• _Directions for this task_: Match the string "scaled" against each line below, and copy every line that matches.

- - - - - - -

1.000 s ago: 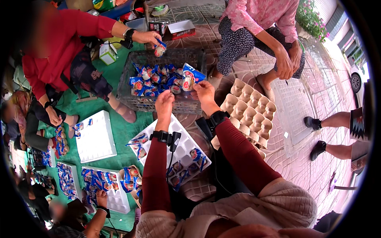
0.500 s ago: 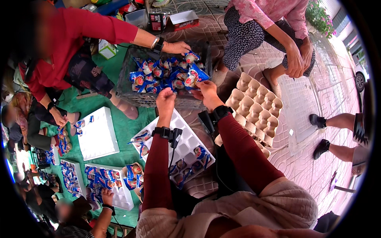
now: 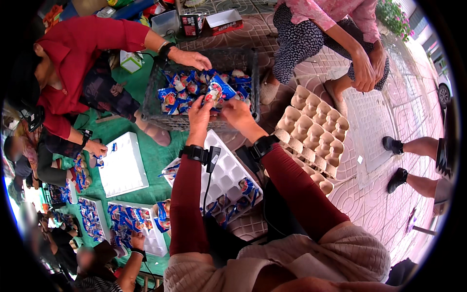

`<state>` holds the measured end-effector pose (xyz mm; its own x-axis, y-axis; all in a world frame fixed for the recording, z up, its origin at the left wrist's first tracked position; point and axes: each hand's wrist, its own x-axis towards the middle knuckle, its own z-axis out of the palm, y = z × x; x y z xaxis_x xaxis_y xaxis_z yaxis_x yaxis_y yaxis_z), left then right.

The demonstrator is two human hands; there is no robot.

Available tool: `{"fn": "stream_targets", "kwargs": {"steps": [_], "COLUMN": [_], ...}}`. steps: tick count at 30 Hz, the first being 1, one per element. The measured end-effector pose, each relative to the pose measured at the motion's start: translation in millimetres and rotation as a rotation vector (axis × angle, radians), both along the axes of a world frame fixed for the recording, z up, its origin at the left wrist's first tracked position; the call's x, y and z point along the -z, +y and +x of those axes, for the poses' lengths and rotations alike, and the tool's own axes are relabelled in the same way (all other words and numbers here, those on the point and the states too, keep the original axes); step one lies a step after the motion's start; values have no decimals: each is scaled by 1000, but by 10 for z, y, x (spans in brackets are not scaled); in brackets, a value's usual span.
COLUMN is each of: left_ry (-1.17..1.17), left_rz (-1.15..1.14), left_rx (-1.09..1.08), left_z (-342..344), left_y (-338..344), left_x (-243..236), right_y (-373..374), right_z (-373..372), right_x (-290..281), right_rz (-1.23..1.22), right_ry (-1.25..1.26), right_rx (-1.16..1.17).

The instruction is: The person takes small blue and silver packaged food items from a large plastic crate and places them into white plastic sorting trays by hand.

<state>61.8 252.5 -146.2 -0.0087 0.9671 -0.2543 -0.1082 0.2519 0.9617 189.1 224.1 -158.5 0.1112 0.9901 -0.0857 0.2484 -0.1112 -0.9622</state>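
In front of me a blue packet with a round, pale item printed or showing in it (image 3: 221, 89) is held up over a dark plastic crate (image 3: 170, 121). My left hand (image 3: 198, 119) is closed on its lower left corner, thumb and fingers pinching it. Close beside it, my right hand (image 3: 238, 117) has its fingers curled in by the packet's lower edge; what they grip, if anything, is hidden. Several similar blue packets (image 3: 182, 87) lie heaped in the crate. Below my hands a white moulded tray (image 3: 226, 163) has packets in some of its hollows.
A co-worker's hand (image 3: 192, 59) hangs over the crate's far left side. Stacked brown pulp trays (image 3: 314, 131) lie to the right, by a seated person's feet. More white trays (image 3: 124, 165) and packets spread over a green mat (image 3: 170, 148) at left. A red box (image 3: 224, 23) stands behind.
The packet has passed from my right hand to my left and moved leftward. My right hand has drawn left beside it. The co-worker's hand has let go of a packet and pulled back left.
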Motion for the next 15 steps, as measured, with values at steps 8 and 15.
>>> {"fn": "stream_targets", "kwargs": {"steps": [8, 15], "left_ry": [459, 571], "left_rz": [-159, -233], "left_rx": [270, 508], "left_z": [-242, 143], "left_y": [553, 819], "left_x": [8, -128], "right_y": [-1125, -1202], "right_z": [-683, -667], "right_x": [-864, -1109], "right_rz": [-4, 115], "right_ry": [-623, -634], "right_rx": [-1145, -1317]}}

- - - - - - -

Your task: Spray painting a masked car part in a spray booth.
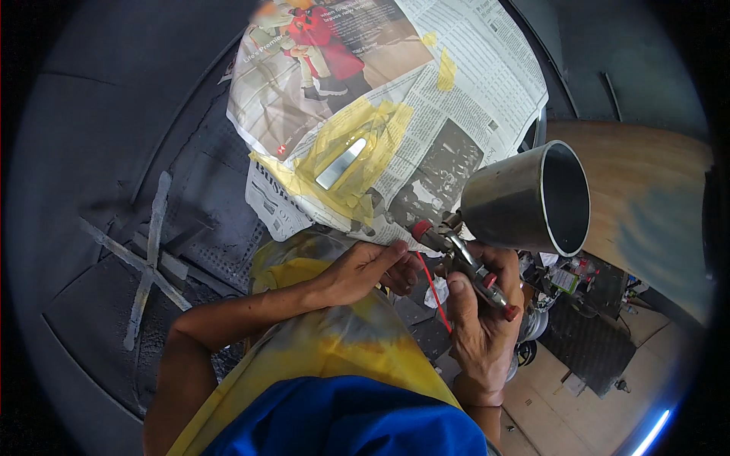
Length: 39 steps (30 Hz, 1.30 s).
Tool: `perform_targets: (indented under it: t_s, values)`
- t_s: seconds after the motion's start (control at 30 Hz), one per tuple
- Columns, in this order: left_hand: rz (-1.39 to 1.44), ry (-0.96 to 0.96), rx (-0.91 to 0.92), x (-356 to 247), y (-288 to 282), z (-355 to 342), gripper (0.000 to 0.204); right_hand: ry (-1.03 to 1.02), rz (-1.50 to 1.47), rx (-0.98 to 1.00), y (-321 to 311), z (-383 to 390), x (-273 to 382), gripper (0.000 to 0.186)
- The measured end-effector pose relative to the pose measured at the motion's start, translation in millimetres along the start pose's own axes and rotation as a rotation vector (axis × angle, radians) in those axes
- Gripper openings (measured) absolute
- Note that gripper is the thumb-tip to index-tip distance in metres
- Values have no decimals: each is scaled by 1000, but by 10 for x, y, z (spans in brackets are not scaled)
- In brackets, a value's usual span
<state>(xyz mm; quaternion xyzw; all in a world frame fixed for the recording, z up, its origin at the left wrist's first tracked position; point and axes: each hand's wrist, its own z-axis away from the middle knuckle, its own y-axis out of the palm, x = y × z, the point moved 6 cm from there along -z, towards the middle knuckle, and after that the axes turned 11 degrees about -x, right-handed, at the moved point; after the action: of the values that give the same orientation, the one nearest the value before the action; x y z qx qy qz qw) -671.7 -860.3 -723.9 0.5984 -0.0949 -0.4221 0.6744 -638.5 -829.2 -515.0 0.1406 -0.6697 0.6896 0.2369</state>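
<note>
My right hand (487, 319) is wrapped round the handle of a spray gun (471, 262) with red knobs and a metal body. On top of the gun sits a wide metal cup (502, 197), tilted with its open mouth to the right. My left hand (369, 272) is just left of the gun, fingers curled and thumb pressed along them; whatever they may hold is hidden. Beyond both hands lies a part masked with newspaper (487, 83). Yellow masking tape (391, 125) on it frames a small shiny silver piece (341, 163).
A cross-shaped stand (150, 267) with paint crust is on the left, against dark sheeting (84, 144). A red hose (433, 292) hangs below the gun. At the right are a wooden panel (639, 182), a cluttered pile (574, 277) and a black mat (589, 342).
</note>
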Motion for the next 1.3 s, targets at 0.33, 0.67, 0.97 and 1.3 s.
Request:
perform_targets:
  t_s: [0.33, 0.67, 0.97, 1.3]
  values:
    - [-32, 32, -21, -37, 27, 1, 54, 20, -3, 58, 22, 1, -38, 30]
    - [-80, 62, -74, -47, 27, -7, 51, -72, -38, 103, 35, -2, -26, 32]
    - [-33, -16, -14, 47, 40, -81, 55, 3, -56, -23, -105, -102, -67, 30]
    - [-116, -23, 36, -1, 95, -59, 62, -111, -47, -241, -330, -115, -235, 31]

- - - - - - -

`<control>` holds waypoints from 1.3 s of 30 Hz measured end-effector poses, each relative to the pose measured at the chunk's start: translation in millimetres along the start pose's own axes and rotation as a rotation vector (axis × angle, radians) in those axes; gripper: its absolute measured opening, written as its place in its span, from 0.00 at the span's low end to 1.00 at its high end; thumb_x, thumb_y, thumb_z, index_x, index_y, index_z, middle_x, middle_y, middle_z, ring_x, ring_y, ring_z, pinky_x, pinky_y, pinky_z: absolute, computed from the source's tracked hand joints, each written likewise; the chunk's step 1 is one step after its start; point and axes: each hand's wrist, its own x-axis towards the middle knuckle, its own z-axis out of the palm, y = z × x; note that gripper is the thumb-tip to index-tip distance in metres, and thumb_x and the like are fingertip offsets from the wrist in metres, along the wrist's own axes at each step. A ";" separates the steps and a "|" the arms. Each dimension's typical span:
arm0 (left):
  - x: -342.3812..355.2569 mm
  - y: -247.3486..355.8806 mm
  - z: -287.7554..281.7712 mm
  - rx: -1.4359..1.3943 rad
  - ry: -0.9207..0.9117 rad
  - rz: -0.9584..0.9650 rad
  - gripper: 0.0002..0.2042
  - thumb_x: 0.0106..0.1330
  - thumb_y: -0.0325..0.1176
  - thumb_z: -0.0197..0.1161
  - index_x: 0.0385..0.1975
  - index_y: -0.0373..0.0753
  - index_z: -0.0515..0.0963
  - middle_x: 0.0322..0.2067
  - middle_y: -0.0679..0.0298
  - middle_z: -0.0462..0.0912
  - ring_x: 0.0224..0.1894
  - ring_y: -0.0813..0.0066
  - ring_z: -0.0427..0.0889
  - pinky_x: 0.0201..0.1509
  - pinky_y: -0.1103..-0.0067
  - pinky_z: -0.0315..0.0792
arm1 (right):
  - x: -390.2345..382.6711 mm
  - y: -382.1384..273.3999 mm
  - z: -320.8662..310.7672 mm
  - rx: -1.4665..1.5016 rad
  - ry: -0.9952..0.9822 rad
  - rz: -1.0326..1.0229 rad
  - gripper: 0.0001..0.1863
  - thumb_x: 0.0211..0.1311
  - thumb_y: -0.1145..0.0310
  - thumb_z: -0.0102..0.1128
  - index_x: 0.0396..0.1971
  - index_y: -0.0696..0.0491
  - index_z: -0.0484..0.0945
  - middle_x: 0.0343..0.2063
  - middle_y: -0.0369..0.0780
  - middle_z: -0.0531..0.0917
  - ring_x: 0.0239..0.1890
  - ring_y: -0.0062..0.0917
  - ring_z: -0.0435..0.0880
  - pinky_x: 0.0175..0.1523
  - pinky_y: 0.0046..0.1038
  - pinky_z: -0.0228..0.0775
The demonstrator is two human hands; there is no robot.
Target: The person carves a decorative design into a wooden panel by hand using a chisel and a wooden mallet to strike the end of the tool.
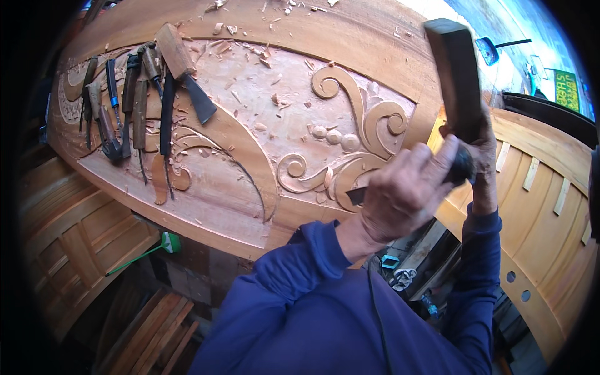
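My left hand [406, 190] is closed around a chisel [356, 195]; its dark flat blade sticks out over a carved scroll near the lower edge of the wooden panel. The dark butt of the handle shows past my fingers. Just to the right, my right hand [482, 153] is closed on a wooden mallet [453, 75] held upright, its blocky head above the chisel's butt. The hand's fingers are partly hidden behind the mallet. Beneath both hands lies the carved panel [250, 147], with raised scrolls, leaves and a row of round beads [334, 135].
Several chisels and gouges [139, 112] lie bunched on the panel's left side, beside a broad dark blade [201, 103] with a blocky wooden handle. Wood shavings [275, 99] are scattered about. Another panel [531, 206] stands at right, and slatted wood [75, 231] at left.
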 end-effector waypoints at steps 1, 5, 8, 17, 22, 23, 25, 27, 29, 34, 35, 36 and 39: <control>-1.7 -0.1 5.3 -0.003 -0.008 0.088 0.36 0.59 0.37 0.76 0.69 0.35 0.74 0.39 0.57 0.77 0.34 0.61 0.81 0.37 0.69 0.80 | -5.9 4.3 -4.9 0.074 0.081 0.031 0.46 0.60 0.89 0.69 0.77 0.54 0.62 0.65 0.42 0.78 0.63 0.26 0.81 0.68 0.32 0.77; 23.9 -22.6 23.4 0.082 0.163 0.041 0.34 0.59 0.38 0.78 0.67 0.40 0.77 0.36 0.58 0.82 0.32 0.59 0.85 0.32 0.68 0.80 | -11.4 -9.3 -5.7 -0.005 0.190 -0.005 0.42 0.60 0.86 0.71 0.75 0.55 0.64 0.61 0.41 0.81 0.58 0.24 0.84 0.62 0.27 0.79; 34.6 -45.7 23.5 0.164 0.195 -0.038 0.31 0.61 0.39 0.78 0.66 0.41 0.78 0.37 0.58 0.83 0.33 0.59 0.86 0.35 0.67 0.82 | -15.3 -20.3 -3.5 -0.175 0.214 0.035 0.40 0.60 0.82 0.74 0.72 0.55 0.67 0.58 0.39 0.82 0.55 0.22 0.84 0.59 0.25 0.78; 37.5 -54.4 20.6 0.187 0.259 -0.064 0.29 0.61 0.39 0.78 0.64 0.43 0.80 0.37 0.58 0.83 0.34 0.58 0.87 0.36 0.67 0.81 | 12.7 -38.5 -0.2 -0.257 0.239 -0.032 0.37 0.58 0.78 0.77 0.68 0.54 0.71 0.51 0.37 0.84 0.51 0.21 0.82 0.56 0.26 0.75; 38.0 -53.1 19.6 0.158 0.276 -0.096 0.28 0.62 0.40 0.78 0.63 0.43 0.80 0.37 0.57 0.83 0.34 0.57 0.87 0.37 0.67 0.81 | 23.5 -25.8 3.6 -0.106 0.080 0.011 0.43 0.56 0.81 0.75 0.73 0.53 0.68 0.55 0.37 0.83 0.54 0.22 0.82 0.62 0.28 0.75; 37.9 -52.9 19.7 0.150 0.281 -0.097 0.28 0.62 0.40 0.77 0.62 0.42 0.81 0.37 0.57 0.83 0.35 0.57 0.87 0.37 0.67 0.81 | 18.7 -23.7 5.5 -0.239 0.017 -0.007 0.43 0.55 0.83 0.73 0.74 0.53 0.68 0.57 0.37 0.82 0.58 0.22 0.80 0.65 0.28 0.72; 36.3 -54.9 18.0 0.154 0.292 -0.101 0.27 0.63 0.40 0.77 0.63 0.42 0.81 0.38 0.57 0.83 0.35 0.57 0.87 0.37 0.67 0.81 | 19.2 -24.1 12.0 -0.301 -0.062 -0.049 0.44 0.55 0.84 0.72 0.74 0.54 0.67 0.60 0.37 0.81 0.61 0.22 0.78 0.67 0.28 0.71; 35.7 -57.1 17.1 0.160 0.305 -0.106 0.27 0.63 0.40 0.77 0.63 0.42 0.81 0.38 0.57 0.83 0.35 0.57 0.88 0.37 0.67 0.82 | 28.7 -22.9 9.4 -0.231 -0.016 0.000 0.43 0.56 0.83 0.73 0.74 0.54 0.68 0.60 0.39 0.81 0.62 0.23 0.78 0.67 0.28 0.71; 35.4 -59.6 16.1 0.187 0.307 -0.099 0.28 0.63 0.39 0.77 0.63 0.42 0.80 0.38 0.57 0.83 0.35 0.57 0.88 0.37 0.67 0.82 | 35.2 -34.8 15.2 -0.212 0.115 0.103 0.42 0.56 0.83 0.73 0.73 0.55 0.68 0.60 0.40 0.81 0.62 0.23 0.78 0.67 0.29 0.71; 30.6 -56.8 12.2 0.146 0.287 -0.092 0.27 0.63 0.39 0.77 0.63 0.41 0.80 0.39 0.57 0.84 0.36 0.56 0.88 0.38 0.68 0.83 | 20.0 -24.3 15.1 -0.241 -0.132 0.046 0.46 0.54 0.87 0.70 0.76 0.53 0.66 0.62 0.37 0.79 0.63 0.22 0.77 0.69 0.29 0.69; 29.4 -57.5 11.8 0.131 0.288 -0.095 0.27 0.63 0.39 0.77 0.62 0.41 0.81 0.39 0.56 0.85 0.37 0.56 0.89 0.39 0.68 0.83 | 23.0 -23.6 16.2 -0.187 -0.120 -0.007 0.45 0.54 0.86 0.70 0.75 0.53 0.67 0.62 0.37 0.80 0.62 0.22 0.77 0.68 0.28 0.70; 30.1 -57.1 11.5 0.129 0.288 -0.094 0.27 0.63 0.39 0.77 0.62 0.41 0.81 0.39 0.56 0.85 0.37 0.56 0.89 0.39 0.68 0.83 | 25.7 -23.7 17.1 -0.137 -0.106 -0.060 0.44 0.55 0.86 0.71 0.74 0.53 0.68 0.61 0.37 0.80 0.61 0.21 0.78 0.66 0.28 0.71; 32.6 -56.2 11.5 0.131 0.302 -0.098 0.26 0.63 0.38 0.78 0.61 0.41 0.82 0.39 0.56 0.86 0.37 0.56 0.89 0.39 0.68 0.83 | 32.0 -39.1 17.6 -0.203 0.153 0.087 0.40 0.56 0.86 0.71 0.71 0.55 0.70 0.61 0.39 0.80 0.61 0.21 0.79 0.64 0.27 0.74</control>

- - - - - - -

• _Result for this exercise_:
Available tool: `{"fn": "stream_targets", "kwargs": {"steps": [_], "COLUMN": [_], ...}}`. steps: tick count at 30 Hz, the first being 1, one per element. The measured end-effector pose, each relative to the pose measured at the motion's start: translation in millimetres and rotation as a rotation vector (axis × angle, radians), both along the axes of a world frame fixed for the recording, z up, its origin at the left wrist's first tracked position; the call's x, y and z point along the -z, +y and +x of those axes, for the poses' lengths and rotations alike, and the tool's own axes are relabelled in the same way (all other words and numbers here, those on the point and the states too, keep the original axes); step one lies a step after the motion's start; values have no decimals: each is scaled by 1000, but by 10 for z, y, x (spans in brackets are not scaled); in brackets, a value's usual span.
- Values have no decimals: each is scaled by 1000, but by 10 for x, y, z (spans in brackets are not scaled)

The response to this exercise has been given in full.